When asked about any local interest in securing the electric van Down Under, Ford Australia product communications manager Damion Smy neither confirmed nor denied an interest in offering the van here and said the current focus was on the Escape PHEV.
“Transit, alongside Ranger, is an important part of our line-up,” he said.
“In terms of EVs, we’re looking forward to introducing the Escape PHEV in 2020, and we are currently focused on ensuring we deliver a seamless ownership experience for our first electrified model in Australia.”
Set to be produced in America, the electric Transit forms part of Ford’s more than $US11.5 billion ($A17.4 billion) investment in electrification through to 2022.
Very little information has been released by the American giant as yet with most of the details so far surrounding the van’s connectivity which will centre around an embedded FordPass Connect modem featuring a 4G LTE Wi-Fi hotspot with connectivity for up to 10 devices.
According to Ford Motor Company chief operating officer Jim Farley, the new electric Transit is “about designing and developing a digital product that propels fleets forward”.

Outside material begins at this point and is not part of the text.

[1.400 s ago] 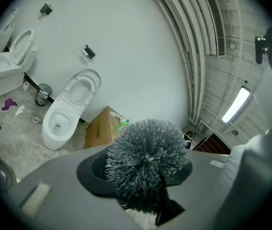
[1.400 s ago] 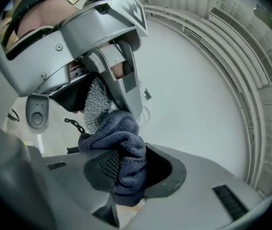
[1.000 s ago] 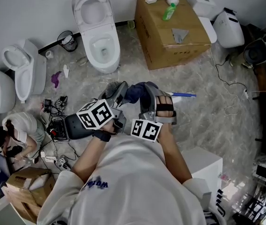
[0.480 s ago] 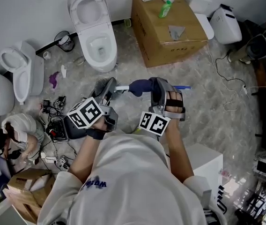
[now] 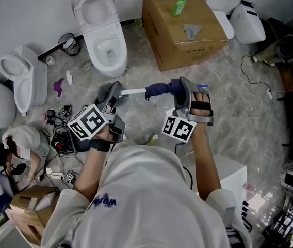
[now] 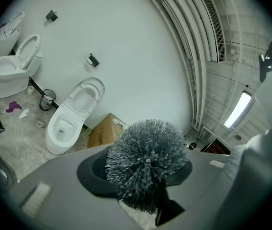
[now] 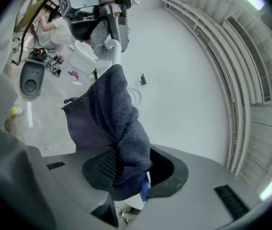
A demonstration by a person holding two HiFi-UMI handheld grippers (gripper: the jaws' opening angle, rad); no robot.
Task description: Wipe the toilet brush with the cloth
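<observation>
Left tool [image 5: 111, 91] clamps grey-bristled white toilet brush [image 6: 145, 162] by its head; right tool [image 5: 181, 89] grips dark-blue knit cloth [image 7: 119, 128], jaws just opening slightly, so it should keep the cloth wrapped round the handle [image 5: 133, 92].

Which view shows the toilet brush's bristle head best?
Left gripper view: the bristle head fills the middle, bristles sharp. The head view shows a grey tuft; the right gripper view shows it small, above the cloth.
</observation>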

“The world is heading toward electrified products and fleet customers are asking for them now,” he said.
“We know their vehicles operate as a connected mobile business and their technology needs are different than retail customers.

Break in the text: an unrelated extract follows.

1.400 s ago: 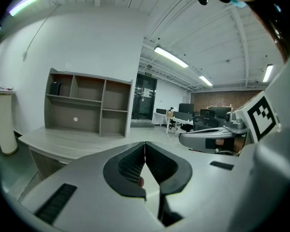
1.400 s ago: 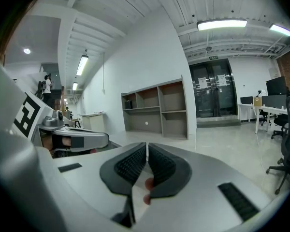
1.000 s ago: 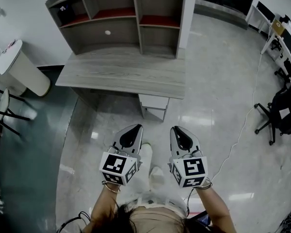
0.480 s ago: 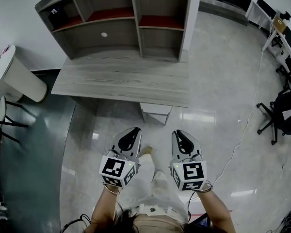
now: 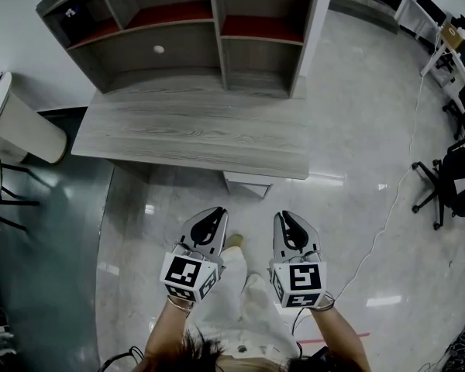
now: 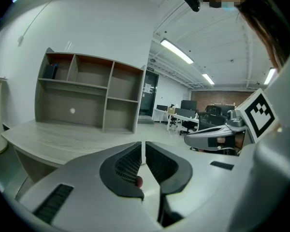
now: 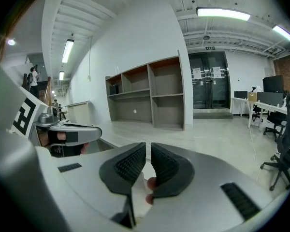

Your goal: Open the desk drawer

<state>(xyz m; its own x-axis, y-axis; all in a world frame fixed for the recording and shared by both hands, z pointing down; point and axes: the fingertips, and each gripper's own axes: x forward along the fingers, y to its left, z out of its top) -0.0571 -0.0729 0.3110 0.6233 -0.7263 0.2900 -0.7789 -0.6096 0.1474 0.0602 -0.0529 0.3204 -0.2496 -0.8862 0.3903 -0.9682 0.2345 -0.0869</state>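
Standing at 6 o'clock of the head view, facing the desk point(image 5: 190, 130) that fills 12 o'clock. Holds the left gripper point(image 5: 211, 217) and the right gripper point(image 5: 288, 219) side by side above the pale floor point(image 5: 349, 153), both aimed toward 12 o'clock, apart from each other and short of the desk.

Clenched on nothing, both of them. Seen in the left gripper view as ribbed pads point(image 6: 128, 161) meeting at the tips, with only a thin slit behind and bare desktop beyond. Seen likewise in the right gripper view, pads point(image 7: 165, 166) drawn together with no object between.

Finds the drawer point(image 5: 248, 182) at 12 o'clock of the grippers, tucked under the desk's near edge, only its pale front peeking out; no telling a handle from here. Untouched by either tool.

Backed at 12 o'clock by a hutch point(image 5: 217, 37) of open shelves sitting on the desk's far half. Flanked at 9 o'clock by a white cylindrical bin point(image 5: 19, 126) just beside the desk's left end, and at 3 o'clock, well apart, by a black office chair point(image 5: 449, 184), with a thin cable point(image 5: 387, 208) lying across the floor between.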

“So Ford is thinking deeply on connectivity relationships that integrate with our in-vehicle high-speed electrical architectures and cloud-based data services to provide these businesses smart vehicles beyond just the electric powertrains.”
In addition to the FordPass Connect modem, fleet managers will be able to use Ford Data Services tools including GPS tracking, geofencing and vehicle diagnostics to see key performance indicators at a glance for vehicles and drivers.
As with the current Transit, the electric version will be available in multiple configurations including a cargo van, cutaway and cab chassis while three roof heights and three body lengths will be available.
While the official specs are yet to be released, Ford has at least revealed the electric Transit will feature a wealth of active safety equipment as standard, including pre-collision assist with automatic emergency braking and pedestrian detection, forward collision warning, post-collision braking, lane-keeping system and automatic high-beam headlights.
So far this year ending February, Ford has shifted 364 Transit Customs, an increase of 42.2 per cent compared to the same period last year, accounting for 9.2 per cent of the 2.5-3.5 tonne van segment.
The bigger Transit Heavy meanwhile has not enjoyed the same success, slipping 7.1 per cent with 158 sales, accounting for 7.9 per cent of the LD 3501-8000kg GVM segment.